= DIRECTIONS FOR THIS TASK =
In the data below, give the number of lines that contain the word "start". Nothing else is needed.

*** Opening of EXERCISE DATA ***

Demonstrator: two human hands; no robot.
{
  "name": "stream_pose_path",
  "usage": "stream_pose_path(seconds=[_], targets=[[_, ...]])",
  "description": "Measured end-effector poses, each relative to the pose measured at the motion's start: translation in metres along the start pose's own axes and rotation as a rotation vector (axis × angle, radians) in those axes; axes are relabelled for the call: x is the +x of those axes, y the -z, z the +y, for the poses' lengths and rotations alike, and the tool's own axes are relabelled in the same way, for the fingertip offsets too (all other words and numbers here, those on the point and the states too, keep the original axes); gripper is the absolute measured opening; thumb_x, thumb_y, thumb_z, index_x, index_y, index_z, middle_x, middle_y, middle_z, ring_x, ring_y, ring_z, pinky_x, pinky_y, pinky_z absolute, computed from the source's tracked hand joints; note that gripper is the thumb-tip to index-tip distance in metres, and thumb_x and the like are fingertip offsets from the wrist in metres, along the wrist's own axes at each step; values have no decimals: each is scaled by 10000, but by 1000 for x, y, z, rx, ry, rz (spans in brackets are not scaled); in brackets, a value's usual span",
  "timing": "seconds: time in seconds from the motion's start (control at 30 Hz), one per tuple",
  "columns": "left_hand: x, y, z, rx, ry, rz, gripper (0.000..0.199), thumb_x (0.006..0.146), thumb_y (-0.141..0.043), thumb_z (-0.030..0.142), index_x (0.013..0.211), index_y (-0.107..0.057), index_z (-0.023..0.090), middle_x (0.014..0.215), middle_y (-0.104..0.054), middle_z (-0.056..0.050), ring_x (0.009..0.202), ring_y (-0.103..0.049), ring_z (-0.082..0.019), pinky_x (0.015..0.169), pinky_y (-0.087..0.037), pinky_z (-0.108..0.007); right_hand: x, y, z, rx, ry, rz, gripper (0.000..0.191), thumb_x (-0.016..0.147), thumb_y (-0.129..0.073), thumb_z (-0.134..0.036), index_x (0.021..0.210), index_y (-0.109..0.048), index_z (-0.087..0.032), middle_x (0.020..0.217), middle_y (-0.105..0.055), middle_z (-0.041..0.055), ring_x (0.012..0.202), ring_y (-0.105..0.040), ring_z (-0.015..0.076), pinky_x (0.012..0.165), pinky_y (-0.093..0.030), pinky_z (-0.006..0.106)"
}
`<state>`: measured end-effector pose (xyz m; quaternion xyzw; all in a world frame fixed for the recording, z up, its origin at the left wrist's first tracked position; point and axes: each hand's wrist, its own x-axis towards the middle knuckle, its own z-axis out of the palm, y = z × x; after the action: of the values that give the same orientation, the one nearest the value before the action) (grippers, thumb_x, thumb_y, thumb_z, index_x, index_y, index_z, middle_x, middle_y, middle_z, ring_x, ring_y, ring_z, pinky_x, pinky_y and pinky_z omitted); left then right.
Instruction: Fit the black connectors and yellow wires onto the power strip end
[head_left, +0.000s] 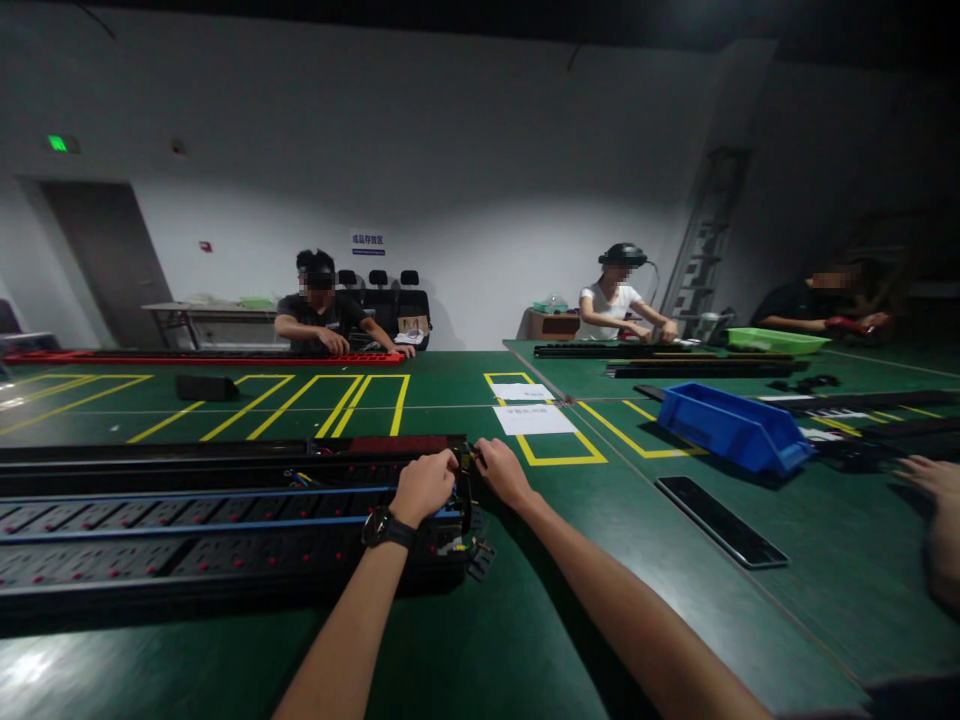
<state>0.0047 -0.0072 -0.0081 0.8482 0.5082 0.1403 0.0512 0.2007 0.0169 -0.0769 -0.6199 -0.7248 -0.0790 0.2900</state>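
Long black metal housings (97, 600) lie across the green table on the left, with rows of dark socket-like panels, small red dots and blue strips. My left hand (426, 487), a black watch at its wrist, rests over their right end with fingers curled. Facing it, my right hand (501, 470) pinches at the far corner of the same end. Between the fingertips is a small dark and yellowish part (466, 458), too small to name. A black connector (481, 558) with short wires hangs out of the near end. Coloured wires (301, 480) show farther left inside.
A blue bin (731, 428), a dark phone-like slab (721, 522) and white papers (534, 419) lie to the right. A black block (205, 387) stands at left. Co-workers sit across the table; another person's hand (930, 475) reaches in at far right. Yellow tape marks the tabletop.
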Motion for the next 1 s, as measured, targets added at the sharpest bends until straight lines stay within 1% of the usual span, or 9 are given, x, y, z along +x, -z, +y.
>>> stream_pose_path(seconds=[0.13,0.27,0.37,0.57,0.7,0.77,0.83,0.9,1.0], targets=[[0,0,0,-2,-6,7,290,931,-438,231,1097,-665,300,1093,-762,-35,1003,-715,-243,834,-519,-330,-1,-2,3,72,-42,-18,60,944,-559,-186,969,-614,-191,889,-645,62,861,-570,194,757,-373,262],[0,2,2,-3,-3,1,283,933,-445,227,1098,-664,299,1099,-762,-37,1007,-715,-249,836,-520,-338,-2,-5,10,152,-68,-23,149,941,-580,-226,1074,-639,-192,973,-682,81,912,-605,213,805,-403,278],[-1,3,4,0,9,-5,283,937,-448,226,1104,-665,298,1110,-760,-41,1012,-714,-242,846,-517,-328,-2,-7,12,168,-75,-27,187,950,-574,-252,1113,-643,-192,1000,-693,92,943,-617,225,830,-417,291],[-2,5,5,10,19,-17,299,923,-454,222,1110,-675,301,1096,-763,-46,1006,-716,-249,871,-517,-342,-6,-3,11,197,-82,-47,256,916,-595,-213,1167,-635,-179,1041,-704,111,985,-627,245,857,-435,308],[-2,5,5,12,22,-14,296,920,-454,227,1106,-674,295,1093,-763,-54,1001,-717,-255,860,-520,-345,-8,-3,12,223,-69,-47,317,897,-577,-164,1210,-630,-170,1083,-706,118,1033,-624,246,890,-437,313],[-2,4,5,12,23,-8,292,918,-455,223,1098,-673,294,1082,-764,-52,994,-718,-254,851,-521,-342,-9,-4,13,244,-76,-35,354,887,-577,-172,1239,-619,-179,1100,-705,113,1042,-626,242,896,-441,313],[-1,4,5,11,24,-6,290,917,-455,219,1091,-674,294,1073,-765,-46,988,-720,-253,843,-521,-339,-10,-6,14,289,-99,-15,406,866,-604,-209,1272,-599,-185,1092,-706,104,1014,-635,237,877,-456,313],[-1,3,4,8,21,-5,286,919,-456,222,1088,-675,294,1079,-765,-44,990,-720,-253,838,-521,-335,-12,-6,16,353,-143,28,467,837,-640,-271,1290,-580,-172,1044,-707,94,939,-646,230,828,-473,314],[-2,4,4,-1,14,-4,287,925,-454,229,1093,-677,294,1094,-763,-44,1002,-717,-253,838,-519,-333,-17,-3,18,439,-258,119,451,816,-634,-334,1225,-599,-147,899,-695,66,780,-635,204,735,-474,304]])
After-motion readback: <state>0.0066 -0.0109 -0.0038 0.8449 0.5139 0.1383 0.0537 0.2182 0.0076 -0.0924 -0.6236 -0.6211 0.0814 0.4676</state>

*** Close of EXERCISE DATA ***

= YOUR RESPONSE =
2